FB Mike Alstott found his route clogged with Lions on third-and-one on Thursday.
Tampa Bay Buccaneers Head Coach Tony Dungy held his usual day-after-the-game press conference on Friday, about 12 hours after his team lost to the Detroit Lions, 28-14. For approximately 25 minutes, he fielded the searching questions of a local media looking for the causes of the Bucs' unexpected four-game losing streak.
The answer is simple and straightforward to Dungy: execution. And, truly, that is an inescapable conclusion. The Buccaneers have the same core of players that was so successful in 1999, plus some obvious upgrades. Yet, during the four-game losing streak, they have failed to execute in some of the situations and areas that had previously been the team's strengths, fourth quarters of close games, run defense, ball protection, third-and-shorts.
But, ah, that last one. Even Coach Dungy conceded that the Bucs of 2000 have not yet hit on the formula to be consistently successful in that crucial scenario.
"We're going to have to look at that," said Dungy, after the Bucs failed on four third downs of two or less yards against Detroit. "We'll have to come up with something that we can hang our hat on, and do well and have confidence that we're going to make those third-and-ones. We've got a good third-down-and-one back, and he's been that for us in the past. Somehow, we've got to get that back."
Dungy was referring to fullback Mike Alstott, of course, a player that has been any team's dream back in short-yardage situations during his five-year career. Over the last four games, however, the Bucs have been mostly unable to get him over the line when just a yard or two is needed.

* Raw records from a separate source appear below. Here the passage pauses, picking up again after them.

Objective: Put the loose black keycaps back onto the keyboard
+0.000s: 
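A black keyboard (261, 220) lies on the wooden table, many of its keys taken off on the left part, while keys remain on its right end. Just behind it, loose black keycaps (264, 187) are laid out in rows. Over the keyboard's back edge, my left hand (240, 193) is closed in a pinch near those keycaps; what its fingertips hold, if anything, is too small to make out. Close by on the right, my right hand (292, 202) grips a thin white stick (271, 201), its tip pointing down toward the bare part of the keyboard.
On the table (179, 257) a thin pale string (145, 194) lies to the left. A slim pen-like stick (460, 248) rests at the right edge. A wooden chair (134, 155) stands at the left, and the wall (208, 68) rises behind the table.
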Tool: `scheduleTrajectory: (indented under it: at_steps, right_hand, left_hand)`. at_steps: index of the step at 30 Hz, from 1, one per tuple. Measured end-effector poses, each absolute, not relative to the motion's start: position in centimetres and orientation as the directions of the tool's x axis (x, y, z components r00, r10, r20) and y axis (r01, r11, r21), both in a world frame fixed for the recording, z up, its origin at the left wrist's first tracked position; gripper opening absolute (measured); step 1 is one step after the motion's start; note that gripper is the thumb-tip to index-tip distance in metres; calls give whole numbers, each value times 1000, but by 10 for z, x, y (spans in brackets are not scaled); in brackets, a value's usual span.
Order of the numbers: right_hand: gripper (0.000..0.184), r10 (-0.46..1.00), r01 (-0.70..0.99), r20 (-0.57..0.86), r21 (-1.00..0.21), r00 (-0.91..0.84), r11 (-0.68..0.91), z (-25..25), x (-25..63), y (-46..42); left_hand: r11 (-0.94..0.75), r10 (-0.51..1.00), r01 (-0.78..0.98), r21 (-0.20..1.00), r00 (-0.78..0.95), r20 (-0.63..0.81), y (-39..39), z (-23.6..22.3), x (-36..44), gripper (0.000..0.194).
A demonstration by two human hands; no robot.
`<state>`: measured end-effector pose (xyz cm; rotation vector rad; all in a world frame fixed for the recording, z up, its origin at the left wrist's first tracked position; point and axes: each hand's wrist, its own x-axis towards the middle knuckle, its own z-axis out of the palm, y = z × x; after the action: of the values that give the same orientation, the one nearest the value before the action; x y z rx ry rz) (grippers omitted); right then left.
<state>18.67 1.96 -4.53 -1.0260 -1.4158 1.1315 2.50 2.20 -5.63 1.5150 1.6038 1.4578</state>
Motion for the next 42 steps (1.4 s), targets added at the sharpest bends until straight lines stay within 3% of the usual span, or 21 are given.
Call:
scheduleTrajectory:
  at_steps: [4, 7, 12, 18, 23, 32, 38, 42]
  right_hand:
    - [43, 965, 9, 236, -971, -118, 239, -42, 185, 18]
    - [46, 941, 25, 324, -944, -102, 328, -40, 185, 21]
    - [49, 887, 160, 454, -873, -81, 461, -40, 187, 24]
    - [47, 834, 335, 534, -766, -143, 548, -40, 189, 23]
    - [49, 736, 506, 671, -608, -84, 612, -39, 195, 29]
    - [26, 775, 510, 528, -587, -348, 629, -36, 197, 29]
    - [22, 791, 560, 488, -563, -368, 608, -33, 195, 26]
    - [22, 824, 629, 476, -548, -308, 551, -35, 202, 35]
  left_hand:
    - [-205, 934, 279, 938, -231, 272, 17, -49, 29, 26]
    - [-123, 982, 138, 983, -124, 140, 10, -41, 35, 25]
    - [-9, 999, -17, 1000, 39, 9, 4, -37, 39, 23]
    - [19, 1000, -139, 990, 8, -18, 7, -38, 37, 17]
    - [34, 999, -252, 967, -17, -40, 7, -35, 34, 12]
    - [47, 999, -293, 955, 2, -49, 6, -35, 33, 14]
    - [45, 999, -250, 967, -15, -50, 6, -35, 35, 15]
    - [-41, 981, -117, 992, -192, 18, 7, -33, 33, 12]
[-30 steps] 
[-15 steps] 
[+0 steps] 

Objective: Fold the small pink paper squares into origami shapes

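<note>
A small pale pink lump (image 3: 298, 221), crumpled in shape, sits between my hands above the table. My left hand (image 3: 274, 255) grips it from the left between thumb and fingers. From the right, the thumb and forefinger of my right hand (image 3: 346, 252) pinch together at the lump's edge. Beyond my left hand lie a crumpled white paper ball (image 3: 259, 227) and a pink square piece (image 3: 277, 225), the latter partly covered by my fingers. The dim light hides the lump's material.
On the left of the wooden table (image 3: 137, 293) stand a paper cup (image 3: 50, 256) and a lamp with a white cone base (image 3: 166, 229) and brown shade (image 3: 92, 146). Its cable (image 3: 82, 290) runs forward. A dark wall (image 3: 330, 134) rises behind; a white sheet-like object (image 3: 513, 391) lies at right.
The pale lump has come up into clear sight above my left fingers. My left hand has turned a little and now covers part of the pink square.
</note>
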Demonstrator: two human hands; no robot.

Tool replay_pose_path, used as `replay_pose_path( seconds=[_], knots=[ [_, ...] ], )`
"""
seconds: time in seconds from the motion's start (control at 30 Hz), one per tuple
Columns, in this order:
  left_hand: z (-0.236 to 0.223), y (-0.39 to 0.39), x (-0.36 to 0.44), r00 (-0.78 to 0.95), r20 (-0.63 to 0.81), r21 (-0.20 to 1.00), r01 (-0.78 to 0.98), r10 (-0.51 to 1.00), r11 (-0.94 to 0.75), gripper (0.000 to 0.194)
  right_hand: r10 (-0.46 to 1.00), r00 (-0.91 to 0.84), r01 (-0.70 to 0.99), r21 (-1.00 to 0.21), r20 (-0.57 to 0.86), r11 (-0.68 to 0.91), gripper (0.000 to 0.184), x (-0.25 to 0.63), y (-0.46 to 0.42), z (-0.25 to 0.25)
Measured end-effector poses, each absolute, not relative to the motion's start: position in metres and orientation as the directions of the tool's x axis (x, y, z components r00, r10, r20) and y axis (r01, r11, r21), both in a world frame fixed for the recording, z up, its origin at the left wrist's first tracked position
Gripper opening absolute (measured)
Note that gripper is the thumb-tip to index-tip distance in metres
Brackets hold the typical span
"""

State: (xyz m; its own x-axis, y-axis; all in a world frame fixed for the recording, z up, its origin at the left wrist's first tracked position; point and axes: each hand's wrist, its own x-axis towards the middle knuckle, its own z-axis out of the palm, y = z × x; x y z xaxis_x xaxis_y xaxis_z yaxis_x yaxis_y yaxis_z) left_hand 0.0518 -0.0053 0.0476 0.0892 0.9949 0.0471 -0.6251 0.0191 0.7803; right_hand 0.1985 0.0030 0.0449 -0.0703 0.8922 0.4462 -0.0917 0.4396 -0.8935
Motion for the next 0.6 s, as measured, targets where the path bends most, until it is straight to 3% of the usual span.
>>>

Alstott was the ballcarrier on the first of those third-and-shorts against Detroit on Thursday, a third-and-one from the Lions' eight-yard line on the first possession of the day. Tampa Bay brought in its power package and tried to run Alstott behind such enormous blockers as Jerry Wunsch, George Hegamin and Patrick Hape, but Alstott was caught in the backfield before he could even take a crack at the line of scrimmage.
That has been a familiar refrain for the Bucs over the last month. In its season-opening three wins, Tampa Bay was successful on 11 of 18 third-down tries from three yards or less; in the last four, it is two of 11. The downturn has not been from a lack of creativity. The Bucs tried to convert those four third downs against Detroit in four different ways.
"We have different things that we're doing and different plays that we've run," said Dungy, "plays that we haven't run as much as plays we had been running for four years. It's not quite as sharp as we would like it, but we've got to get it there."
After failing with the short run early on, the Bucs attempted to convert their next third-and-short, a two-yard try from midfield at the beginning of the fourth period, with a pass. The Bucs lined up in the power formation again, but QB Shaun King rolled right and tried to throw a quick out to WR Keyshawn Johnson. CB Bryant Westbrook read the play and knocked the pass away at the last minute.
Just a few minutes later, the Bucs had another third-and-one near midfield, and this time King faked a handoff to Alstott and rolled left, trying to find Johnson down the left sideline. The pass was intercepted by LB Chris Claiborne. Finally, with another third-and-two midway through the final period, King tried a quick pass to WR Jacquez Green, but Westbrook knocked it away again.
In the final analysis, the issues may not be confined to third downs, but to the Bucs' overall grasp on their new offense. The Bucs have had very good days with Les Steckel's newly-imported attack this season, but they've also had times when the offense isn't clicking. That's not exactly surprising to Dungy, but it is getting to a point where it needs to be corrected.
"We've got to search a little bit on offense for what we are going to do, how we're going to get the ball to our guys, what we're going to be," said Dungy. "That, we're all still learning. It's new, and that's part of the growing pains of a new offense. But we've got to figure that out and get that going."
Dungy has reason to believe there is success to be found on third downs with his team. Last year, Tampa Bay converted 56.9% of its third downs of three or less yards. That number goes up to 66% if a combined 0-9 in two rough games against Denver and Oakland is removed. Moreover, Alstott got the call on third-and-one nine times last year and converted on eight of them.
"What we've got to draw on is that we can play well when we're doing things right, when we're on top of the details and when we're playing our game," said Dungy. "We've got to re-establish that."